HOW TO COMPLETE THIS TASK:
Reproduce the full listing that follows, matching it exactly.

── DATA BLOCK ──

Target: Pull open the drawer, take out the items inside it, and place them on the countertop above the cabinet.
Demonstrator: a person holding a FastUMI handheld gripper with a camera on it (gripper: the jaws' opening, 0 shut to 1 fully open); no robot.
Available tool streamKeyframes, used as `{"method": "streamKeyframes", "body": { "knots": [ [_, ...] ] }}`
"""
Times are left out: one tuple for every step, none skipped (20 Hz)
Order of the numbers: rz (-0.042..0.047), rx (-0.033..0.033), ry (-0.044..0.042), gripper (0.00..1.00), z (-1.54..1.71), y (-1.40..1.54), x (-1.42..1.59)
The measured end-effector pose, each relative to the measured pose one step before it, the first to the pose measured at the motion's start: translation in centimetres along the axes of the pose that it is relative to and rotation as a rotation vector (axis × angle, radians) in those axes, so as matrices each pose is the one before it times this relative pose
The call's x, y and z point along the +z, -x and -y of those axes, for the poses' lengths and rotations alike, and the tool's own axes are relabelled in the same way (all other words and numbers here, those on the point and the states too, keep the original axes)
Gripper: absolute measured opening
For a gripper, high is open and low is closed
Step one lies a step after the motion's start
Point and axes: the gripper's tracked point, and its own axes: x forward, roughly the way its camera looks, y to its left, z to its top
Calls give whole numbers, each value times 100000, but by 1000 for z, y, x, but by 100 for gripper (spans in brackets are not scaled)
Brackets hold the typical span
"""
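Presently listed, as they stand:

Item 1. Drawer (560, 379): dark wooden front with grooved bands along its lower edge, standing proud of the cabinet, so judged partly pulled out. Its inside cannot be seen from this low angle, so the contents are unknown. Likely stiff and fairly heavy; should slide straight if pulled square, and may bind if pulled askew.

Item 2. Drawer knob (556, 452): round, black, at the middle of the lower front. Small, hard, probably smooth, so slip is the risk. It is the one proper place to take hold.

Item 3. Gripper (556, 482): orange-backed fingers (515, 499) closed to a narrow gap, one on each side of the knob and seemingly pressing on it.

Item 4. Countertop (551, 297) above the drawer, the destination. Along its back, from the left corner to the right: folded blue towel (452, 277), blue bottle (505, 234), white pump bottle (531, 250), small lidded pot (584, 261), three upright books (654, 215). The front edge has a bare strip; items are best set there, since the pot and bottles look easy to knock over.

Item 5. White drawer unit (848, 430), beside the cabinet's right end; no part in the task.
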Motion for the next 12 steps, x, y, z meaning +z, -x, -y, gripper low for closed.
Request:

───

EXERCISE RESPONSE:
Target: Pull open the drawer, take out the items inside it, and place them on the countertop above the cabinet.
Demonstrator: a person holding a FastUMI handheld gripper with a camera on it (gripper: the jaws' opening, 0 shut to 1 fully open); no robot.
Available tool streamKeyframes, used as `{"method": "streamKeyframes", "body": { "knots": [ [_, ...] ] }}`
"""
Times are left out: one tuple for every step, none skipped (20 Hz)
Order of the numbers: rz (-0.042..0.047), rx (-0.033..0.033), ry (-0.044..0.042), gripper (0.00..1.00), z (-1.54..1.71), y (-1.40..1.54), x (-1.42..1.59)
The measured end-effector pose, each relative to the measured pose one step before it, the first to the pose measured at the motion's start: translation in centimetres along the axes of the pose that it is relative to and rotation as a rotation vector (axis × angle, radians) in those axes, so as matrices each pose is the one before it times this relative pose
The call's x, y and z point along the +z, -x and -y of those axes, for the poses' lengths and rotations alike, and the tool's own axes are relabelled in the same way (all other words and numbers here, those on the point and the states too, keep the original axes)
Gripper: absolute measured opening
For a gripper, high is open and low is closed
Step one lies a step after the motion's start
Point and axes: the gripper's tracked point, and its own axes: x forward, roughly the way its camera looks, y to its left, z to its top
Calls give whole numbers, each value times 100000, but by 1000 for z, y, x, but by 100 for gripper (spans in brackets are not scaled)
Brackets hold the typical span
"""
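Presently listed, as they stand:

Item 1. Drawer (560, 379): dark wooden front with grooved bands along its lower edge, standing proud of the cabinet, so judged partly pulled out. Its inside cannot be seen from this low angle, so the contents are unknown. Likely stiff and fairly heavy; should slide straight if pulled square, and may bind if pulled askew.

Item 2. Drawer knob (556, 452): round, black, at the middle of the lower front. Small, hard, probably smooth, so slip is the risk. It is the one proper place to take hold.

Item 3. Gripper (556, 482): orange-backed fingers (515, 499) closed to a narrow gap, one on each side of the knob and seemingly pressing on it.

Item 4. Countertop (551, 297) above the drawer, the destination. Along its back, from the left corner to the right: folded blue towel (452, 277), blue bottle (505, 234), white pump bottle (531, 250), small lidded pot (584, 261), three upright books (654, 215). The front edge has a bare strip; items are best set there, since the pot and bottles look easy to knock over.

Item 5. White drawer unit (848, 430), beside the cabinet's right end; no part in the task.
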Motion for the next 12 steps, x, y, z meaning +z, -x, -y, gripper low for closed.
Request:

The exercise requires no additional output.